O ministro Marco Aurélio Mello, do Supremo Tribunal Federal (STF), deu o primeiro voto contrário à execução da pena de prisão após a condenação de pessoas por um tribunal de segunda instância por entender que a medida importa "antecipação de culpa" e que é "impossível devolver a liberdade perdida ao cidadão".
"Ninguém será considerado culpado até o trânsito em julgado de sentença condenatória", disse o ministro, referindo-se ao esgotamento de todos os recursos cabíveis. "A culpa surge após alcançada a preclusão maior, descabe inverter a ordem do processo crime", completou.

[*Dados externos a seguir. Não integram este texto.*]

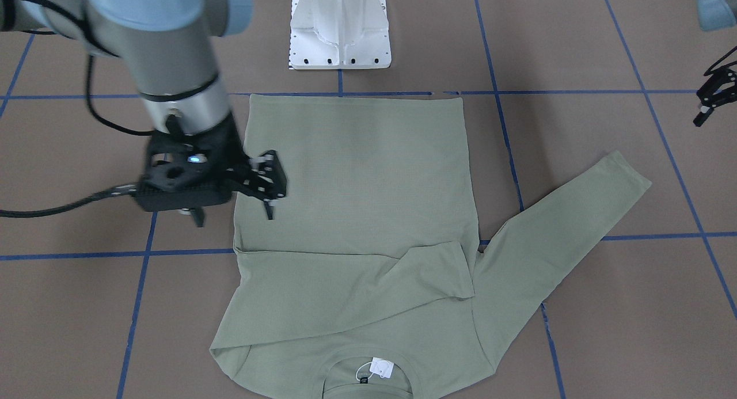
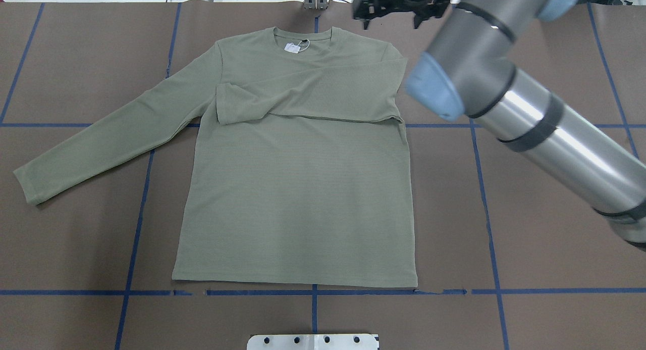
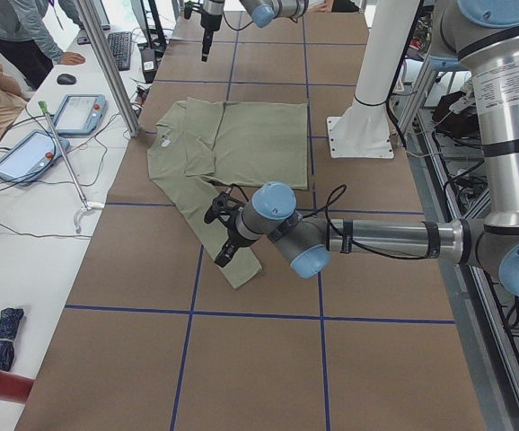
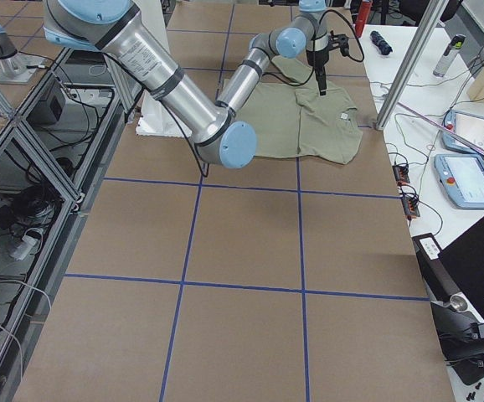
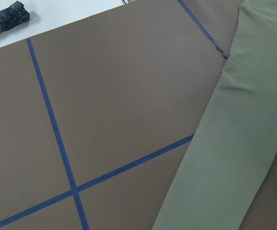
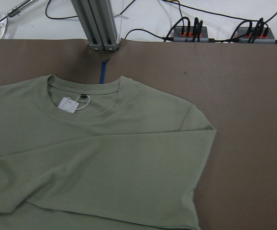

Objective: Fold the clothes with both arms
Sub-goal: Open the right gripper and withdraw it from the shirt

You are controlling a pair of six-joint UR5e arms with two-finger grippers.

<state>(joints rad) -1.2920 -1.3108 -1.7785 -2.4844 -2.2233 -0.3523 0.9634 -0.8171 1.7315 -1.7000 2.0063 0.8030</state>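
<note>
Nearest the white pedestal base (image 2: 313,341), the shirt (image 2: 298,198) lies flat on the brown surface (image 2: 454,213). Its hem (image 2: 295,283) runs straight just beside a blue tape line (image 2: 75,292), and the body is smooth and unfolded.

Farther out, the right-hand sleeve (image 2: 303,100) is laid across the chest, its cuff ending close to the opposite armpit, so I judge the first fold done. The left-hand sleeve (image 2: 111,138) is not yet brought in. It slants out to the side with its cuff well apart from the body. Farthest off sits the collar (image 2: 303,37) with its white tag (image 2: 291,47).

The right gripper (image 1: 268,206) hangs raised over the shirt's right side, clear of the cloth. Its fingers (image 1: 269,213) hold nothing that I can see, but I cannot tell how far apart they stand. The left gripper (image 1: 709,108) is out beyond the free sleeve's cuff (its wrist camera looks down on sleeve and bare surface only). Nothing shows in its grasp, and I cannot tell whether it is spread or closed.

In my judgement the task is at an early stage. The second sleeve has to come across, and then the body must be folded, probably hem toward collar, which calls for both arms together.
</note>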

Marco Aurélio é o relator de três ações em curso no STF que questionam a possibilidade de se rever o atual entendimento, em vigor desde 2016, que permite essa execução.
Após seu voto, o relator defendeu a soltura de presos em segunda instância cujos processos não tiveram recursos esgotados. A proposta dele poderia beneficiar o ex-presidente Luiz Inácio Lula da Silva.
O STF suspendeu o julgamento para intervalo e retomará as discussões no início da tarde, com o voto do ministro Alexandre de Moraes, o mais novo em atividade na corte.
Na sessão desta manhã, encerrou-se a fase das sustentações orais do julgamento, tendo o ministro da Advocacia-Geral da União, André Mendonça, e o procurador-geral da República, Augusto Aras, falado por último e se posicionado a favor da medida.
Em sua manifestação, o ministro Marco Aurélio Mello disse que a visão que tem sobre o tema é conhecida, sempre contrariamente à medida. Mesmo com o entendimento firmado três anos atrás a favor da execução da pena, ele tem discordado e tomado decisões individuais para barrar esse cumprimento da pena em caráter liminar.
"Desde sempre implemento a resistência democrática e republicana na matéria, em incontáveis habeas corpus, ação de envergadura constitucional maior", disse, ao ressalvar que vai respeitar o entendimento a ser adotado pelo STF a partir deste julgamento.
Em linha ao que disse em entrevista à Reuters na semana passada, o relator também se mostrou contrário à possibilidade de que a execução da pena de prisão pudesse ocorrer após um posicionamento do Superior Tribunal de Justiça (STJ), que atuaria como uma terceira instância. "O quadro revelador de escândalos, considerada a corrupção inimaginável, apenas conduz à marcha processual segura. Longe fica de reescrever a Constituição Federal e que dela decorreu, muito menos o Supremo", avaliou.
O ministro disse que nem mesmo uma emenda à Constituição aprovada pelo Congresso poderia rever o entendimento de que a prisão após condenação somente se aplica depois de esgotados todos os recursos cabíveis. Segundo ele, o princípio da não-culpabilidade é cláusula pétrea constitucional, isto é, só pode ser alterada por uma nova Constituinte.
Marco Aurélio defendeu que, em situações excepcionais, é possível que um eventual condenado em segunda instância seja preso. Isso poderia ocorrer, afirmou, nos casos de prisão preventiva prevista no Código de Processo Penal, como garantia da ordem pública.
No início, o relator chegou a tecer críticas ao pedido feito pelo ministro Luiz Fux que pretendia discutir questões preliminares nos processos antes mesmo do voto de Marco Aurélio.